陰日向に咲く儚花
わたしはこんなに幸せでいいんだろうか。
こんなに幸せで、あとが恐ろしくなってしまう程に幸せを感じていた。
わたしは「ありがとう。」と慈に伝えると、再び慈に抱きつき、この喜びを全身で表現した。
「そんなに喜んでもらえて、俺も嬉しいよ。」
「わたし、本当に幸せ者だよ。」
「それは俺も同じだよ。菫の幸せは、俺の幸せなんだから。」
そう言ってわたしたちは抱き合い、愛おしい気持ちのままにキスをした。
それから、あっという間に年末を迎え、年末年始も関係なく仕事だったわたしたちだったが、二人で無事に新年を迎える事が出来た。
そして、1月4日に合わせた二人の休みの日。
わたしは慈と共に新年の挨拶も兼ねて、ある場所へ向かっていた。
「どうしよ···、緊張してきた。」
「大丈夫だよ。うちの母さん、そんな緊張するような人じゃないから。」
そう、今日は慈の実家に向かい、慈のお母さんに挨拶をする予定なのだ。
慈の実家は、自宅から車で一時間の場所にあった。
慈が育った家庭は母子家庭で、慈が幼い頃にお父さんが亡くなり、お母さんが女手一つで慈を育ててきたようだった。
「あ、ここだよ。俺の実家。」
慈がそう言って着いた場所は、築年数がそれほど経っていないような白い外壁の一戸建てだった。
「綺麗なお家だね。」
わたしが慈の実家を見上げながらそう言うと、慈は「2年前くらいにリノベーションしたばっかりだからな。」と言い、車から降りるとわたしの手を引き、実家の玄関へと向かった。

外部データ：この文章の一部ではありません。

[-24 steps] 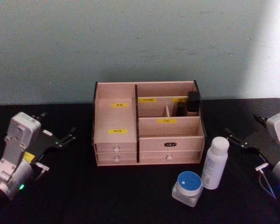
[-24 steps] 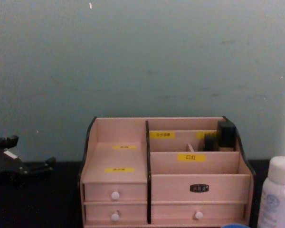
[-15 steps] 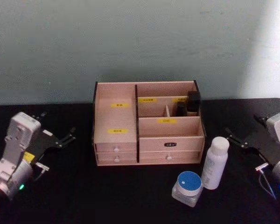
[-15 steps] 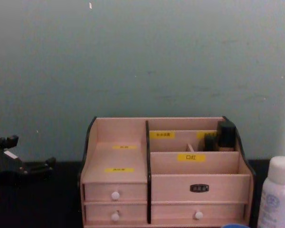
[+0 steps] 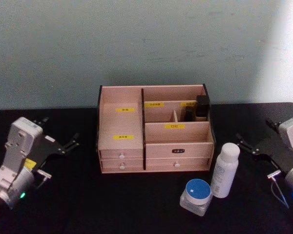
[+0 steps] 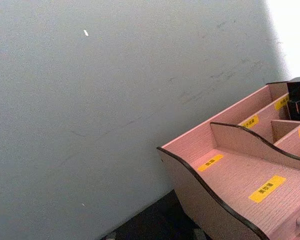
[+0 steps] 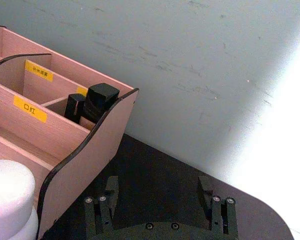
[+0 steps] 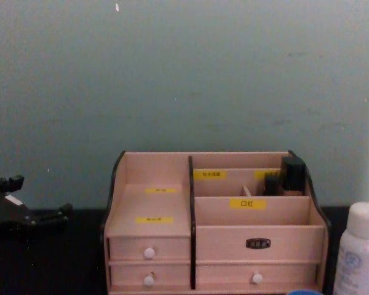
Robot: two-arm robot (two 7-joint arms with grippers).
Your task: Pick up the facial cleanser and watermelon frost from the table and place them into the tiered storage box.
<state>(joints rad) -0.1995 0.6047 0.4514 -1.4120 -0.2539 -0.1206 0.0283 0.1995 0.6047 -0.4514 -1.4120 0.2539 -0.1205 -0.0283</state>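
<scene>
Tiered storage box (image 5: 185,134) stands in the middle of the black table (image 5: 112,204), its back towards the grey-green wall (image 5: 136,44) and its four white-knobbed drawers (image 5: 121,156) facing the robot. Yellow labels (image 5: 174,126) mark its stepped compartments, and two dark items (image 5: 201,107) stand in the rear right compartment.

A white bottle (image 5: 225,169) stands upright on the table just in front of the box's right front corner; whether it touches the box cannot be told. A squat clear jar with a blue lid (image 5: 197,195) sits just beside the bottle, to its left and nearer the robot. Both are outside the box. Their print is too small to tell which is the cleanser and which the watermelon frost.

The left gripper (image 5: 61,129) hangs low over the table well to the left of the box, pointing towards it, its two fingers spread apart with nothing between them; the chest view has it (image 8: 34,196) at the left edge. The right gripper (image 5: 254,129) sits near the bottle on its right side, also spread wide and empty. In the right wrist view its fingers (image 7: 217,210) stand apart over bare table, with the box's side wall (image 7: 85,160) and the bottle's cap (image 7: 10,195) ahead
</scene>
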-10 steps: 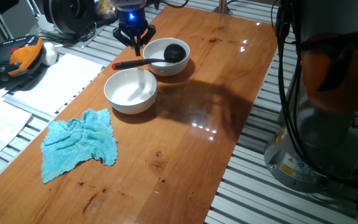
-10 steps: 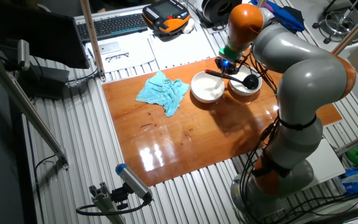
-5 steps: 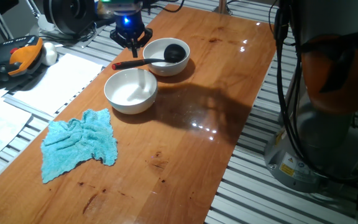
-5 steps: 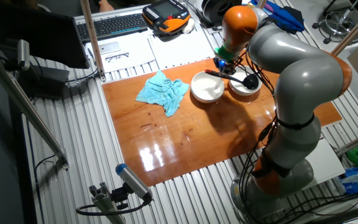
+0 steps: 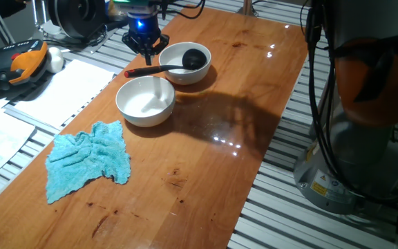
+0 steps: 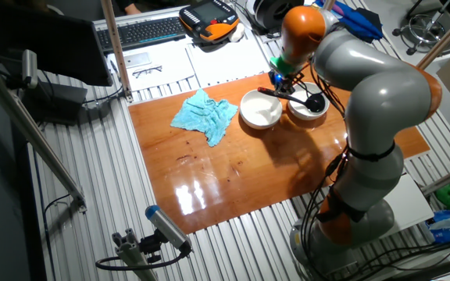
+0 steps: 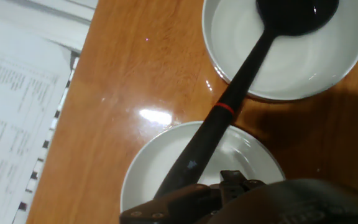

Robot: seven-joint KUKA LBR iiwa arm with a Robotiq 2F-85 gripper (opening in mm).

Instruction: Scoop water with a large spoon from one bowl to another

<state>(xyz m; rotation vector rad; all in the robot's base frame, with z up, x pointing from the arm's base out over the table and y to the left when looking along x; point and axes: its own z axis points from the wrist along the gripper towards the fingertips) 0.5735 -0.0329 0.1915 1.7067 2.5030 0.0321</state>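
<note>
The black ladle [image 5: 185, 63] lies with its cup in the far white bowl [image 5: 178, 75]. Its handle rests on that bowl's rim, and the red tip [image 5: 135, 71] points left over the table. The near white bowl [image 5: 145, 102] stands just in front. My gripper [image 5: 144, 44] hangs above the red tip, apart from it, open and empty. In the other fixed view the gripper [image 6: 281, 77] is beside both bowls. In the hand view one dark finger [image 7: 188, 165] covers most of the red tip, and the ladle cup [image 7: 297, 12] sits in the upper bowl [image 7: 353, 56]. Water is too clear to make out.
A crumpled blue cloth [image 5: 88, 160] lies on the wooden table [image 5: 240, 104] at the front left. White paper sheets [image 5: 54, 93] and an orange-black handset [image 5: 19, 62] lie beyond the table's left edge. The robot's base [image 5: 365, 104] stands at the right.
My gripper has lifted up and a little left from the ladle's handle. The ladle and both bowls have stayed where they were.
</note>
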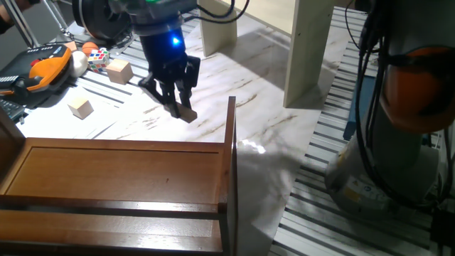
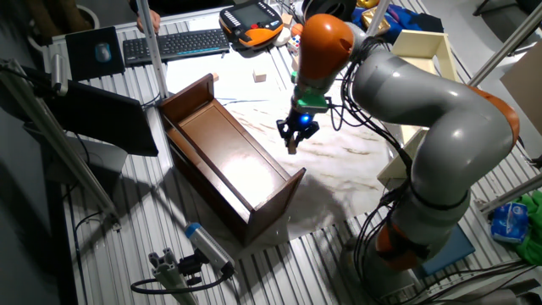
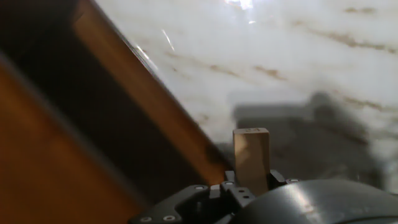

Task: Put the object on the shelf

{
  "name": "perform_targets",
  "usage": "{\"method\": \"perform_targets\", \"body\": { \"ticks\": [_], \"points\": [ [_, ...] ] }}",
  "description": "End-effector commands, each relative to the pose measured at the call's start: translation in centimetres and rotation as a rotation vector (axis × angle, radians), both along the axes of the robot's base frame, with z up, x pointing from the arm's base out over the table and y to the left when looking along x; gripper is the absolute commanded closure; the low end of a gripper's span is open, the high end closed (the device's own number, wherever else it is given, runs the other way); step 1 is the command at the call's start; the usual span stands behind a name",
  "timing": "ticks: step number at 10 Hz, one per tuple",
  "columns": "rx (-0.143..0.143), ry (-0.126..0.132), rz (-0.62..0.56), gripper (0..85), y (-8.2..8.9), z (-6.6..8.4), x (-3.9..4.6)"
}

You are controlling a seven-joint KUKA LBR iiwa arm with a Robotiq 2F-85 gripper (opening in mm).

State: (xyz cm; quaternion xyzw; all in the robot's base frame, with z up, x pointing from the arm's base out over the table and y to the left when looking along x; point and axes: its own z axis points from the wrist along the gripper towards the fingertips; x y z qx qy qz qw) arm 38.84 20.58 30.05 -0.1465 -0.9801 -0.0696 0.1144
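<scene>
My gripper [image 1: 182, 112] is shut on the object [image 1: 187, 114], a small flat oblong block of light tan wood, and holds it above the marble table just behind the shelf. In the hand view the object [image 3: 251, 158] sticks out upright between the fingers. The shelf [image 1: 121, 171] is a large dark reddish-brown wooden unit lying in front of the gripper, its upright side panel [image 1: 231, 149] to the right. In the other fixed view the gripper [image 2: 293, 144] hangs by the shelf's [image 2: 229, 161] right edge. In the hand view the shelf's edge [image 3: 149, 99] runs diagonally to the left of the object.
Two light wooden cubes [image 1: 119, 71] [image 1: 81, 107] lie on the table at the left. An orange pendant [image 1: 50, 64], balls and a colour cube [image 1: 98, 58] sit at the far left. Pale cream legs [image 1: 307, 50] [image 1: 217, 32] stand behind. A keyboard [image 2: 174, 44] lies beyond the shelf.
</scene>
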Motion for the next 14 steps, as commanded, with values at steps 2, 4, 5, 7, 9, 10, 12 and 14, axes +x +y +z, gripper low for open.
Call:
{"method": "perform_targets", "body": {
  "ticks": [2,4,5,7,9,10,12,14],
  "points": [
    [-0.019,0.01,-0.037,85.0,1.2,0.9,-0.8],
    [-0.045,0.018,-0.07,85.0,2.5,1.5,-1.61],
    [-0.038,0.017,-0.075,85.0,2.6,1.4,-1.77],
    [-0.046,0.028,-0.102,85.0,2.9,1.2,-1.99],
    [-0.049,0.034,-0.095,85.0,2.6,1.2,-1.78],
    [-0.042,0.038,-0.096,85.0,2.3,1.4,-1.52],
    [-0.04,0.034,-0.087,85.0,2.2,1.4,-1.25],
    [-0.055,0.017,-0.06,85.0,2.2,1.4,-1.27]
  ]
}}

そして玄関の扉を開ける慈は、家の中に向かって「ただいまぁ。」と言った。
実家なのだから当然だが、慣れた様子で中へ入って行く慈に続き、「お邪魔します。」と中へ入るわたし。
すると、リビングらしき場所のドアからひょこっと姿を現した女性がいた。
「あら!おかえり!」
そう言い笑顔で出迎えてくれたのは、スラッとした体型にウェーブの入った黒髪を揺らした60代前半くらいの女性である、慈のお母さんだった。